6 of 9 people found the following review helpful:
A moral quandary in time of war, 2008-09-09 "Those Who Save Us" by Jenna Blum is another of the terrific debut novels I've recently chanced upon. Since I can't do any better than the synopsis on the back cover, I've copied it here as follows:
"For fifty years, Anna Schlemmer has refused to talk about her life in Germany during World War II. Her daughter, Trudy, was only three when she and her mother were liberated by an American soldier and went to live with him in Minnesota. Trudy's sole evidence of the past is an old photograph: a family portrait showing Anna, Trudy, and a Nazi officer. Trudy, now a professor of German history, begins investigating the past and finally unearths the heartbreaking truth of her mother's life."
There are two major and intertwined plots within this novel: Anna's source of shame and silence, that being the pivotal choice she made during the war to keep herself and Trudy alive, and Anna's prickly relationship with Trudy throughout the years. As such, the novel is structured with the past (mostly in Weimar, Germany) and the present (in Minnesota) alternating, though never losing the integrity of its narrative thread and the impact of its previous chapters.
Anna's and Trudy's lives, whether during the war or present, made for a captivating read. Much of that satisfaction is derived from the assured and precise writing that makes the characters very real and their experiences convincing. The urgency of the war, its attendant life-or-death choices, the horrors of the Buchenwald concentration camp, and the sadness and terror that permeated Anna's life kept me turning the pages, eager to discover what happens next.
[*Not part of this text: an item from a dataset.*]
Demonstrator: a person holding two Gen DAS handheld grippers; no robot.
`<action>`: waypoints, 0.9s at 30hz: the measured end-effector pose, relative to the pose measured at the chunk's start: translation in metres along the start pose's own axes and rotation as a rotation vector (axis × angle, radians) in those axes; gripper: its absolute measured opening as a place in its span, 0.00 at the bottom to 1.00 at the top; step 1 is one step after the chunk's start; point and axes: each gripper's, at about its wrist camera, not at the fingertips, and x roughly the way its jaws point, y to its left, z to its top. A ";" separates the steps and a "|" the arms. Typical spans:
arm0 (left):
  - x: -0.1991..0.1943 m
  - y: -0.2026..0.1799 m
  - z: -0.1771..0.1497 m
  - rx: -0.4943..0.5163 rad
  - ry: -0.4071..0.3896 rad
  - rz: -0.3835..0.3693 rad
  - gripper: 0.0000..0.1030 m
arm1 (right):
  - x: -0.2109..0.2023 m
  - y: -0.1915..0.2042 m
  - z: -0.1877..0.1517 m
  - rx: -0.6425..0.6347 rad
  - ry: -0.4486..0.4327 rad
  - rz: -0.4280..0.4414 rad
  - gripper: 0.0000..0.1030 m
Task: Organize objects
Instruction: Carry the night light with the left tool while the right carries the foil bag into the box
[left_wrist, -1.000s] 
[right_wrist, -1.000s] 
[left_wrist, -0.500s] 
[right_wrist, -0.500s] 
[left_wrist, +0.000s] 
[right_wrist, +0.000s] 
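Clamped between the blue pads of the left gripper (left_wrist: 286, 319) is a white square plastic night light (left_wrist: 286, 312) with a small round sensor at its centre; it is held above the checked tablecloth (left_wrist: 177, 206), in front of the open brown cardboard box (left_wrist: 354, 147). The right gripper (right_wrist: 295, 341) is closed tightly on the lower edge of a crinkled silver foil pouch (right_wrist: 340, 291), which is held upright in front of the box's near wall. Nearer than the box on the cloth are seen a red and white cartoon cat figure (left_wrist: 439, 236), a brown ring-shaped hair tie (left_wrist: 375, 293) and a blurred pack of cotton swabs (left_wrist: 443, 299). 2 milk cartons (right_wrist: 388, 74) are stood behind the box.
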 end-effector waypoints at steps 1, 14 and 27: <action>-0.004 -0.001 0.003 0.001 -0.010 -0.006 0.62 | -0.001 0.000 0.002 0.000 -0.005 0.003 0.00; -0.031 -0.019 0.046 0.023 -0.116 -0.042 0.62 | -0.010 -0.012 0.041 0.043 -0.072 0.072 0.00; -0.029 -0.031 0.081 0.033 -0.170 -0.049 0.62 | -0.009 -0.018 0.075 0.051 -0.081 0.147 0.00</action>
Trudy's desolation, the result of a fragmented and traumatic early childhood, and the inability to penetrate her mother's wall of silence, is heartrending. Blum puts it so well: "Loneliness isn't corrosive. It is eviscerating." This is a powerful story of two unforgettable women--one strong and courageous who paid a tremendous price for survival, the other conflicted and bewildered, yet determined to find the answers through her interviews of German war survivors. Given its themes it, surprisingly, never lapses into oversentimentality.
The characters are sharply drawn: the pragmatic and brave Frau Mathilde Staudt who risked her life in the Resistance and became Anna's and Trudy's savior; the sadistic Obersturmführer who contaminated Anna's life forever; Anna's first love, Max Stern; Anna's domineering father, Gerhard, sycophantic toward the Reich; and not to forget the courtly Mr. Pfeffer whose war memories are key to the healing of Anna and Trudy. All of them had emotional depth.
I only have one negative thing to say and it is the explicit sex that is described in far too much detail for my liking. I don't think the novel's impact would have been lessened if this had been toned down. Nevertheless, it is a five-star read for I found the story spellbinding and the writing to be profound. No doubt, an impressive debut.
0 of 5 people found the following review helpful:
Promising Start...only to be let down., 2008-08-28 I found the first half of this book to be very interesting and certainly the "page turner" that many others have described. The parts written from Anna's point of view were great and engaging... but I couldn't have cared less about Trudy. There was nothing about that character that made me like her in the least. I thought her a spoiled, arrogant, bratty person. What I really wanted to do was skip all of her parts of the book and read only the parts about Anna.
**spoiler alert**
The big revelation at the end of the book was highly anti-climatic. It was just like all of a sudden the book was finished. I expected a lot more in the reveal, a bigger confrontation or conversation between Anna and Trudy - for Anna to tell her daughter with her own words what happened and how she felt about it all these years later. I felt very let down by the end of this book.
**spoiler end**
I also found the style of prose to be very annoying. Quotation marks are not used to set off characters speaking and it becomes kind of difficult to read in a visual way. Not exactly sure why this was done, but I found it distracting.
A decent read, but don't rush out to buy it.